*** Data records Section Begins ***

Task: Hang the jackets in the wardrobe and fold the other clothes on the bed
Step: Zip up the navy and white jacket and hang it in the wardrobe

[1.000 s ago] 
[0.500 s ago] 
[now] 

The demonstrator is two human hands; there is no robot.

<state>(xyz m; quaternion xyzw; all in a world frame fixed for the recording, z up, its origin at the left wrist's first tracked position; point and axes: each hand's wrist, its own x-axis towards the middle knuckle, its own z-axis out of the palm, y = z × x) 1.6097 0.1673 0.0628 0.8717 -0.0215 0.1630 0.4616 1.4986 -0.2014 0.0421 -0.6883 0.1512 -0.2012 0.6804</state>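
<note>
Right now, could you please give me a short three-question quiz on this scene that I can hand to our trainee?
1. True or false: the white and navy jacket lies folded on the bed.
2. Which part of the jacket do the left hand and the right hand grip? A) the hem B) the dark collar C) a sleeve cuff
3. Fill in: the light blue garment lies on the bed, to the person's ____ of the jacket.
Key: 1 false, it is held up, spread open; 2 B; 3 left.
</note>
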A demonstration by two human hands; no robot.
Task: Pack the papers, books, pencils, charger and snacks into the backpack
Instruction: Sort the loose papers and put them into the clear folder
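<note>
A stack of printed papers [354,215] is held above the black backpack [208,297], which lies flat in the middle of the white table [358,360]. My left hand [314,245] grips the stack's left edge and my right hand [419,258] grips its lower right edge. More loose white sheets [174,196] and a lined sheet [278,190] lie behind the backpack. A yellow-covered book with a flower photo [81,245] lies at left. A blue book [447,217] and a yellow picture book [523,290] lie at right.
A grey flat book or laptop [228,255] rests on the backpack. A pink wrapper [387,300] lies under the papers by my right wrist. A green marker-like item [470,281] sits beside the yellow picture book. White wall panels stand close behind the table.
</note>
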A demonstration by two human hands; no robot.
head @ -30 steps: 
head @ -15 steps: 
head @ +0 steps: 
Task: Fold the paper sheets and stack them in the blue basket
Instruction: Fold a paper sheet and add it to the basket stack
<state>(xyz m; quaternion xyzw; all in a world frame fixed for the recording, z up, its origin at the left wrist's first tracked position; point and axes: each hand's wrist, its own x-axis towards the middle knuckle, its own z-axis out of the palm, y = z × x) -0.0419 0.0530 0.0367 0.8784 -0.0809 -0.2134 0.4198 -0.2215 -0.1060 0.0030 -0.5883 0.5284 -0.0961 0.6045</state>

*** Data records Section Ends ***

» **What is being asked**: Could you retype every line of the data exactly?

» **Your response**:
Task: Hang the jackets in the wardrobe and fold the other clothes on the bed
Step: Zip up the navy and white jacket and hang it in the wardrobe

[1.000 s ago] 
[0.500 s ago] 
[now] 

The demonstrator is two human hands; there is no robot.

<state>(xyz m; quaternion xyzw; all in a world frame fixed for the recording, z up, its origin at the left wrist's first tracked position; point and axes: each hand's wrist, its own x-axis towards the middle knuckle, its own z-axis out of the palm, y = z × x) 1.6097 0.1673 0.0628 0.8717 -0.0215 0.1630 0.4616 1.4986 -0.2014 0.0421 -0.6883 0.1512 -0.2012 0.6804</state>
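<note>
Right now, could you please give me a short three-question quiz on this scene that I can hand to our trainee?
1. True or false: the white and navy jacket lies folded on the bed.
2. Which part of the jacket do the left hand and the right hand grip? A) the hem B) the dark collar C) a sleeve cuff
3. Fill in: the light blue garment lies on the bed, to the person's ____ of the jacket.
Key: 1 false, it is held up, spread open; 2 B; 3 left.
</note>
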A demonstration by two human hands; no robot.
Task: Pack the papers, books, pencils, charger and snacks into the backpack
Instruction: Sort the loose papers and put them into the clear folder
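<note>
A stack of printed papers [354,215] is held above the black backpack [208,297], which lies flat in the middle of the white table [358,360]. My left hand [314,245] grips the stack's left edge and my right hand [419,258] grips its lower right edge. More loose white sheets [174,196] and a lined sheet [278,190] lie behind the backpack. A yellow-covered book with a flower photo [81,245] lies at left. A blue book [447,217] and a yellow picture book [523,290] lie at right.
A grey flat book or laptop [228,255] rests on the backpack. A pink wrapper [387,300] lies under the papers by my right wrist. A green marker-like item [470,281] sits beside the yellow picture book. White wall panels stand close behind the table.
</note>
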A demonstration by two human hands; no robot.
head @ -30 steps: 
head @ -15 steps: 
head @ +0 steps: 
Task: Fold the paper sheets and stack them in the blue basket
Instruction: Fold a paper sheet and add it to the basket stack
<state>(xyz m; quaternion xyzw; all in a world frame fixed for the recording, z up, its origin at the left wrist's first tracked position; point and axes: each hand's wrist, its own x-axis towards the middle knuckle, its own z-axis out of the palm, y = z × x) -0.0419 0.0530 0.0367 0.8784 -0.0809 -0.2134 0.4198 -0.2215 -0.1060 0.0030 -0.5883 0.5284 -0.0961 0.6045</state>

The exercise is complete.